**EXERCISE PROMPT**
Please go through the records below and return every line holding the word "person".

**Saved entries**
■ ■ ■ ■ ■ ■ ■
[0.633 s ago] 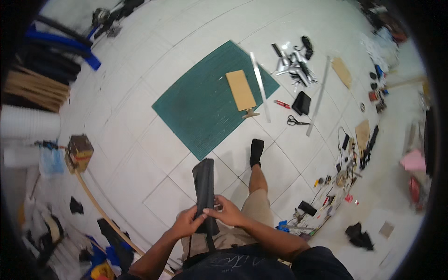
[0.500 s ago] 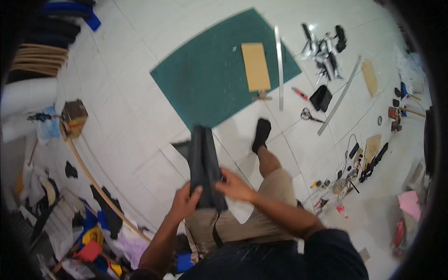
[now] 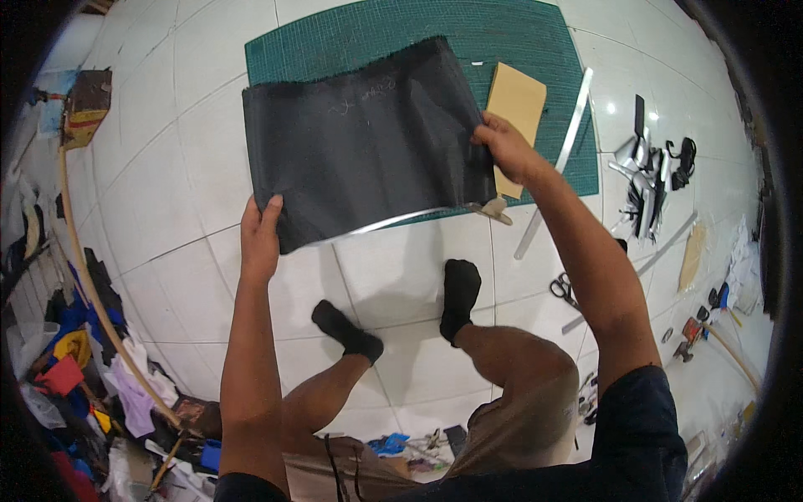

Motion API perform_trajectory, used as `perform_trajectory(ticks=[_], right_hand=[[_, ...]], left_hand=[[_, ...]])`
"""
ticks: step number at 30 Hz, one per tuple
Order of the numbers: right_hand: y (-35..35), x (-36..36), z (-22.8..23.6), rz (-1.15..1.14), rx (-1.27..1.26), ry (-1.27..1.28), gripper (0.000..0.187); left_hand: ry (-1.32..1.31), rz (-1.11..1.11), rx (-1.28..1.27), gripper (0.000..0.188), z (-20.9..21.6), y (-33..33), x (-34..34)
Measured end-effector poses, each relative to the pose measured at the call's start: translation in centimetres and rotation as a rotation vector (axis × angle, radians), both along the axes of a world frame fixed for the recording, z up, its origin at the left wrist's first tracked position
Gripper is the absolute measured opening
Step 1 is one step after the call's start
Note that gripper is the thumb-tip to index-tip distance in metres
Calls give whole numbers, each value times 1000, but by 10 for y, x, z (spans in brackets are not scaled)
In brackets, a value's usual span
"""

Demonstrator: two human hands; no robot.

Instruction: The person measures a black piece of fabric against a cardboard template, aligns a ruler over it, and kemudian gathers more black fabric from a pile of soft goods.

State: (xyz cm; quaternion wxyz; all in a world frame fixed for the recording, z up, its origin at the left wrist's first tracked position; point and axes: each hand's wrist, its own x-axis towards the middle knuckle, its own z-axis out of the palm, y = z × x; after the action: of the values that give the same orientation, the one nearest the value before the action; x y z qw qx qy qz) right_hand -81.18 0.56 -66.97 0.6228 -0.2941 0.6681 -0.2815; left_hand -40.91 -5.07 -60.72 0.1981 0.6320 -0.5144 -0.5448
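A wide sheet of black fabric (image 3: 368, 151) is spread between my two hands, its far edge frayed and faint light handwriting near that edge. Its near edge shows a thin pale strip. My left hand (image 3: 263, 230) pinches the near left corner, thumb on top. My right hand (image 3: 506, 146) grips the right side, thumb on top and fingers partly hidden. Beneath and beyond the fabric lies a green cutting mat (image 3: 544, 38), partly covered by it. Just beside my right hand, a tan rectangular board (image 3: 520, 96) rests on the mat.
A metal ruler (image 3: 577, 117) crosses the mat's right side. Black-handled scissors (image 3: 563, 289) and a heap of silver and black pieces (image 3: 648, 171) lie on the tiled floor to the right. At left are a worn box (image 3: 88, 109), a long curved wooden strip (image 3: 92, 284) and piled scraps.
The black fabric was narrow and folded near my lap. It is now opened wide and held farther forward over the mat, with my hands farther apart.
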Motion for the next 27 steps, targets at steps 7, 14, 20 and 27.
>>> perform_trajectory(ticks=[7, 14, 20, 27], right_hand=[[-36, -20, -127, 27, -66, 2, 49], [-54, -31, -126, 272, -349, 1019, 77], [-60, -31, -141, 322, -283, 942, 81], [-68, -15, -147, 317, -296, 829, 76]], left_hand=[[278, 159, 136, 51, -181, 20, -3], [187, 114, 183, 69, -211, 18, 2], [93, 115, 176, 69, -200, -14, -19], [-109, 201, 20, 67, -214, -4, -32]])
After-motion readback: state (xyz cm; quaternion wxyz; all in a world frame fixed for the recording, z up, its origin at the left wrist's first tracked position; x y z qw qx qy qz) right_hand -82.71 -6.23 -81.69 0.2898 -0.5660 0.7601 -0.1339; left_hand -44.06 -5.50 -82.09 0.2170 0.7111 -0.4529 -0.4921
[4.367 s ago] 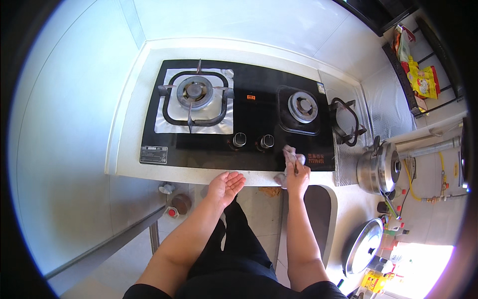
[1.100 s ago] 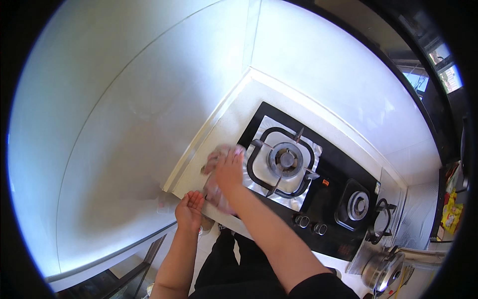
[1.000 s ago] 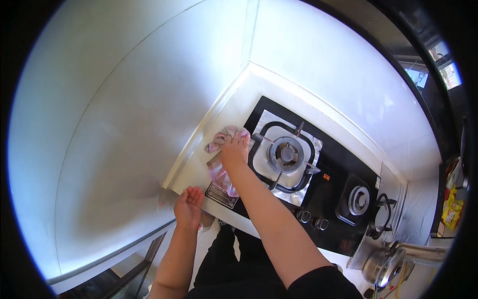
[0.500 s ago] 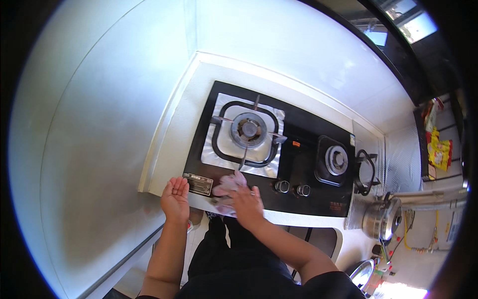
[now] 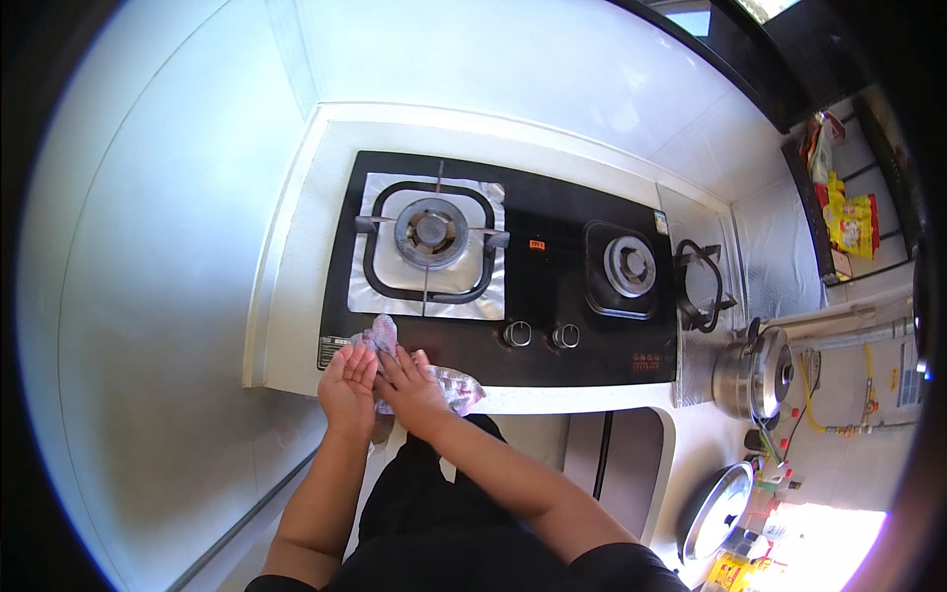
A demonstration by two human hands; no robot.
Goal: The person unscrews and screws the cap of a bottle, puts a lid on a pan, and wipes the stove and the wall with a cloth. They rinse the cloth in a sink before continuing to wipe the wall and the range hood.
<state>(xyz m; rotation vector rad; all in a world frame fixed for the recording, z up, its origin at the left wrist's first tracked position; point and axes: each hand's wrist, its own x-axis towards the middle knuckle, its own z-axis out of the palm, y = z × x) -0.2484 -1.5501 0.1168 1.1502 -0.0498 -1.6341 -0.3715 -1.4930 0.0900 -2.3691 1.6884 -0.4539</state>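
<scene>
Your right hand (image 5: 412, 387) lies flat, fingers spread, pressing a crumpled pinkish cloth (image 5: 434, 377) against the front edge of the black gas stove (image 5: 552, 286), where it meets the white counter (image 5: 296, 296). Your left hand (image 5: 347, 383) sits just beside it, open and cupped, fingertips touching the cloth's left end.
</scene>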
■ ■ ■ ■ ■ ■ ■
**EXPECTED ANSWER**
Instruction: The person measures a black piece of fabric against a cardboard template, aligns a ruler over it, and kemudian gathers more black fabric from a pile of soft goods.
Goal: The person unscrews and screws the cap of a bottle, puts a lid on a pan, and wipes the stove and the wall with a cloth. They rinse the cloth in a sink before continuing to wipe the wall and the range hood.

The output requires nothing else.